**Given information**
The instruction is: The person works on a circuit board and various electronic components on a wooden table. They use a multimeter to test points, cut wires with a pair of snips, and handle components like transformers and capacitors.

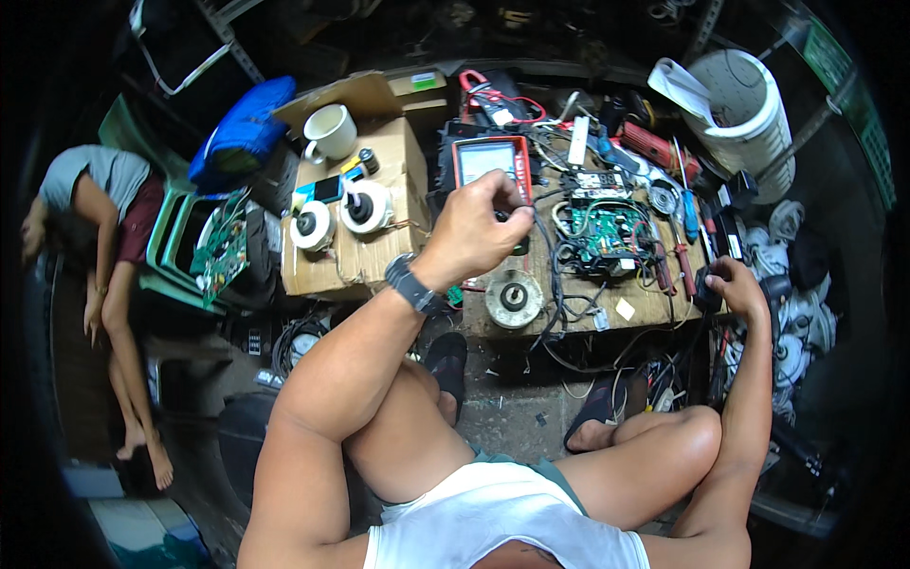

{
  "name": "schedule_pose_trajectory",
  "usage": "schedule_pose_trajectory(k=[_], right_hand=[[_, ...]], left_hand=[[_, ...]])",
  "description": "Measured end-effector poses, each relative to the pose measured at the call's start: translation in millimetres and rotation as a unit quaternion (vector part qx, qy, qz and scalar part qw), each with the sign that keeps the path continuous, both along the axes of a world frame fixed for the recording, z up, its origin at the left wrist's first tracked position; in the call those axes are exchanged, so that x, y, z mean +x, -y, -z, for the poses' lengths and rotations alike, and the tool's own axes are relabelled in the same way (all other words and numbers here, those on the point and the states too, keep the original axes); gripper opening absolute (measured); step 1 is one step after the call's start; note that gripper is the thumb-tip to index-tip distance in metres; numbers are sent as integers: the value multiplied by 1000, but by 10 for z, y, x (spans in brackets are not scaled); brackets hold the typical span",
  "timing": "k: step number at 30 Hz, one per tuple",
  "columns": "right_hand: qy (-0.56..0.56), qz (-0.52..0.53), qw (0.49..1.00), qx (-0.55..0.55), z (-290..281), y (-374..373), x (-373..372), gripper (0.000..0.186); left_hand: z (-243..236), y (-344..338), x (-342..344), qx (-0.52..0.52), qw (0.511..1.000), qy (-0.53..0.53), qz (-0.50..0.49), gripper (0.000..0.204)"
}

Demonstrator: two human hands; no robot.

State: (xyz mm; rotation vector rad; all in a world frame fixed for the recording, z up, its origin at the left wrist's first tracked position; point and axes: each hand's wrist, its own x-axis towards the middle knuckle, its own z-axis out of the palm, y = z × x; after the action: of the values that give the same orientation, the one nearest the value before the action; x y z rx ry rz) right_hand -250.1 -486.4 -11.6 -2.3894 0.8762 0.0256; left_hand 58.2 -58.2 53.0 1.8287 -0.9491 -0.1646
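My left hand (482,228), a dark band on its wrist, reaches over the lower part of a red-and-black handheld meter (488,158) with a lit grey screen. Its fingers are curled and the thumb is bent in; what lies between them is hidden. A round white motor (514,300) with a dark hub lies just below this hand. At the bench's right edge, my right hand (741,286) has its fingers closed on a small black block-like object (706,288). Between the hands sits an exposed green circuit board (604,232) with wires and a small display.
A cardboard box (408,180) at left bears a mug (330,131) and two round motors. Screwdrivers (690,218), a red tool (657,149) and loose cables crowd the wooden bench (654,311). A white bucket (749,104) stands far right. Another person (104,209) sits at left.
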Motion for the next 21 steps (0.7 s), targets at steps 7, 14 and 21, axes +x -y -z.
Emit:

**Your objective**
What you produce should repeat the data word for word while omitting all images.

**Result of this task**
The instruction is: The person works on a circuit board and various electronic components on a wooden table. They use a multimeter to test points, cut wires with a pair of snips, and handle components like transformers and capacitors.


{
  "name": "schedule_pose_trajectory",
  "usage": "schedule_pose_trajectory(k=[_], right_hand=[[_, ...]], left_hand=[[_, ...]])",
  "description": "Measured end-effector poses, each relative to the pose measured at the call's start: translation in millimetres and rotation as a unit quaternion (vector part qx, qy, qz and scalar part qw), each with the sign that keeps the path continuous, both along the axes of a world frame fixed for the recording, z up, its origin at the left wrist's first tracked position; in the call those axes are exchanged, so that x, y, z mean +x, -y, -z, for the poses' lengths and rotations alike, and the tool's own axes are relabelled in the same way (all other words and numbers here, those on the point and the states too, keep the original axes); gripper opening absolute (measured); step 1 is one step after the call's start; note that gripper is the thumb-tip to index-tip distance in metres; numbers are sent as integers: the value multiplied by 1000, but by 10 for z, y, x (spans in brackets are not scaled); brackets hold the typical span",
  "timing": "k: step number at 30 Hz, one per tuple",
  "columns": "right_hand: qy (-0.56..0.56), qz (-0.52..0.53), qw (0.49..1.00), qx (-0.55..0.55), z (-290..281), y (-374..373), x (-373..372), gripper (0.000..0.186); left_hand: z (-243..236), y (-344..338), x (-342..344), qx (-0.52..0.52), qw (0.511..1.000), qy (-0.53..0.53), qz (-0.50..0.49), gripper (0.000..0.204)"
}

Demonstrator: two human hands; no robot.

State: (xyz mm; rotation vector rad; all in a world frame fixed for the recording, z up, its origin at the left wrist's first tracked position; point and axes: each hand's wrist, its own x-axis towards the middle knuckle, its own z-axis out of the palm, y = z × x; after the action: of the values that give the same orientation, the one nearest the value before the action; x y z rx ry rz) right_hand -250.1 -486.4 -11.6 -2.3894 0.8762 0.0256; left_hand 58.2 -58.2 53.0 1.8287 -0.9491 -0.1646
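My left hand (482,228), a dark band on its wrist, reaches over the lower part of a red-and-black handheld meter (488,158) with a lit grey screen. Its fingers are curled and the thumb is bent in; what lies between them is hidden. A round white motor (514,300) with a dark hub lies just below this hand. At the bench's right edge, my right hand (741,286) has its fingers closed on a small black block-like object (706,288). Between the hands sits an exposed green circuit board (604,232) with wires and a small display.
A cardboard box (408,180) at left bears a mug (330,131) and two round motors. Screwdrivers (690,218), a red tool (657,149) and loose cables crowd the wooden bench (654,311). A white bucket (749,104) stands far right. Another person (104,209) sits at left.
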Motion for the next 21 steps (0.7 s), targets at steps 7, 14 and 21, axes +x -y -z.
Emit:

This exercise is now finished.